Rebellion over plans to open access to medical files

By Ian Dunt

A coalition of healthcare organisations has called on Jack Straw to back down over plans to grant government unprecedented access to individuals’ medical records.

The move comes on a day of increased concentration on civil liberties, with the government seeking to renew its control order legislation and a poll showing substantial resentment at government attacks on British freedoms.

A joint letter by eight medical groups was sent to the justice secretary today calling for clause 152 of the coroners and justice bill to be radically changed.

The clause appears to grant the government powers to access people’s confidential medical records and share them with third parties.

The organisations, which include the British Medical Association (BMA), the Royal College of General Practitioners, the Royal College of Surgeons, and the Royal College of Nursing, say medical records should be exempt from legislation which would increase the government’s power to access and share personal data.

The change in the law would “undermine the presumption of confidentiality, corrode trust in the doctor-patient relationship and could have a disastrous impact on both the health of individuals and the public,” the letter reads.

Dr Hamish Meldrum, chairman of council at the BMA, said: “The doctor-patient relationship is based on trust.

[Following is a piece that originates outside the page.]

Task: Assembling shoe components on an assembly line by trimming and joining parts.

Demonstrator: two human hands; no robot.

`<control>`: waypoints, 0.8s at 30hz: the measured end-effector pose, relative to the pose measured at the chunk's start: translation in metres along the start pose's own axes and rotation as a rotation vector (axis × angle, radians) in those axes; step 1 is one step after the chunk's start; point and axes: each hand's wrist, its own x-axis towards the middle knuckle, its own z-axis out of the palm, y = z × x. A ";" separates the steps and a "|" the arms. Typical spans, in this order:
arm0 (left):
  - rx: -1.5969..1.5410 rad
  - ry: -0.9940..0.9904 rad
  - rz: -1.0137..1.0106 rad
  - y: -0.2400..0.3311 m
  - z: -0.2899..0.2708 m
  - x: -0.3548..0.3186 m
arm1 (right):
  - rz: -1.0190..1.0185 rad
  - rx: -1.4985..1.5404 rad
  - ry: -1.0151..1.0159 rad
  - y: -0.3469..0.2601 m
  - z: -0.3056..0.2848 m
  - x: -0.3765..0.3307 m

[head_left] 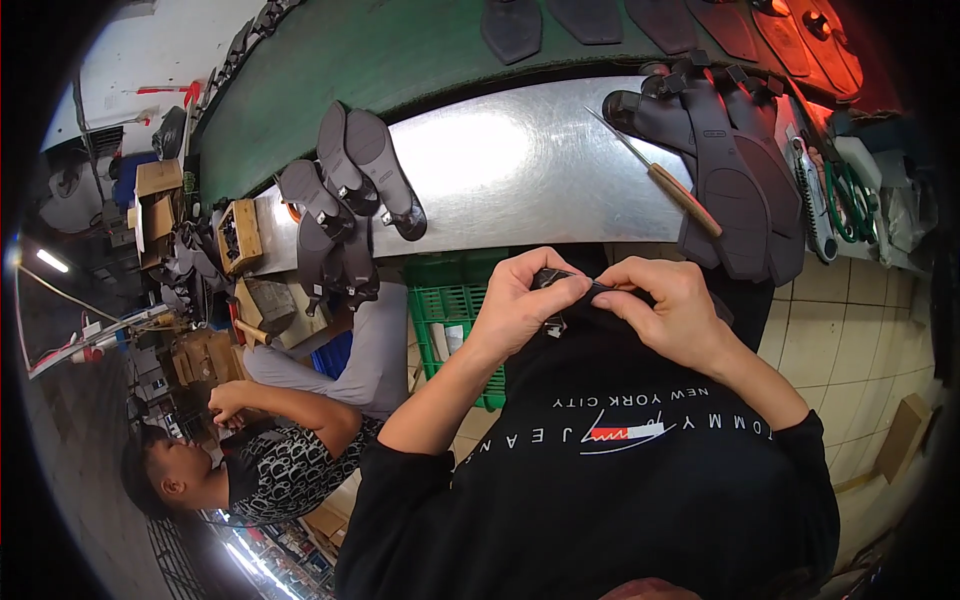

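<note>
In front of my chest, my left hand [515,305] pinches a small black strap piece [597,291] between thumb and fingers. A shiny metal buckle [554,326] hangs just below those fingers. My right hand [668,308] is closed on the strap's other side, its thumb and forefinger almost meeting the left thumb. Most of the strap is hidden in my fingers. Beyond my hands, an awl [685,198] with a wooden handle lies on the metal worktop [530,215]. A stack of dark shoe soles [735,205] overhangs the worktop's near edge, beyond my right hand.
More dark soles with straps [375,165] lie at the worktop's left. Green-handled scissors [850,205] and a utility knife [817,215] are at the right. Behind runs a green conveyor belt [420,55] carrying soles. A green crate [445,310] stands below; a co-worker [290,450] sits at left.
</note>
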 end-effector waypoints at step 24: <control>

“If patients cannot be 100 per cent sure that their records are confidential, they will inevitably be reluctant to share vital information with their doctor.”

Full text of letter is below:

Dear Mr Straw

We welcome your recent decision to rewrite the coroners and justice bill and would like to request a meeting with you to discuss this further. We have grave concerns about the widespread powers clause 152 of the coroners and justice bill gives to ministers as written. In our view, the bill will undermine the presumption of confidentiality, corrode trust in the doctor-patient relationship and could have a disastrous impact on both the health of individuals and the public. Many key public health goals will be put at risk. We are seeking your assurances that confidential person-identifiable health information will be exempt from this legislation and this will be included as part of the amendments to the bill.

Both common law and the Data Protection Act (DPA) 1998 enshrine an individual’s right to have the data stored about them protected. The DPA in particular includes the principles that data must be processed for limited purposes, be adequate, relevant and not excessive, and not kept longer than necessary. The principles of the Data Protection Act 1998 are fundamental to the functioning of the National Health Service. We are therefore extremely concerned that the coroners and justice bill, as currently drafted, allows the override of these principles, and rather than protecting confidentiality, permits an unjustifiable level of sharing of confidential person-identifiable health data.

The doctor/patient relationship is based on trust. In the course of consultation and treatment, patients will often disclose highly sensitive information on the basis that it will be kept confidential. The bill, as drafted, will mean that doctors will no longer be able to reassure patients that their confidential information will only be accessed by those who are directly involved in their care. This could result in patients withholding information or even avoiding the healthcare system altogether. This could have disastrous consequences both for the health of individuals and for the wider public. We can provide real life, anonymised examples of cases where patients have been reluctant to share health information vital to their care due to concerns about confidentiality. In such cases it has been trust in the doctor and assurances that information will remain confidential which has finally resulted in disclosure.

We also have serious concerns about the impact of the bill on broader health policy issues. As currently drafted, there is nothing in the bill to prevent the government overturning the confidentiality clauses of the Human Fertility and Embryology Act or even of the venereal disease regulations. In our view, the proposals will also be in violation of Article 8 of the European Convention of Human Rights (ECHR). The government has invested significant public funds in the NHS Care Records Service and the bill could damage confidence in the system. A loss of public trust could result in patients opting out of sharing their data, affecting their care, impeding public health initiatives and impacting upon the quality of research.

We fail to understand the problem to which this proposed legislation is the solution in relation to healthcare data. We support the use of certain healthcare data for appropriate research, commissioning and public health purposes. Section 251 of the NHS Act 2006 provides the legislation to enable the disclosure of health information where it is not possible to obtain patient consent. In addition, NHS Connecting for Health and the NHS Information Centre are working hard and consulting with various stakeholders to find solutions, which provide mechanisms to enable controlled access to anonymised and pseudonymised data under a robust governance structure. This bill therefore comes at a time when progress is being made and its proposals could undermine these developments. With these existing mechanisms in place we can see no case for introducing sweeping powers to enable ministers to order the release of health information.

I would very much hope that you will agree to meet us at your earliest convenience so that we can discuss our concerns.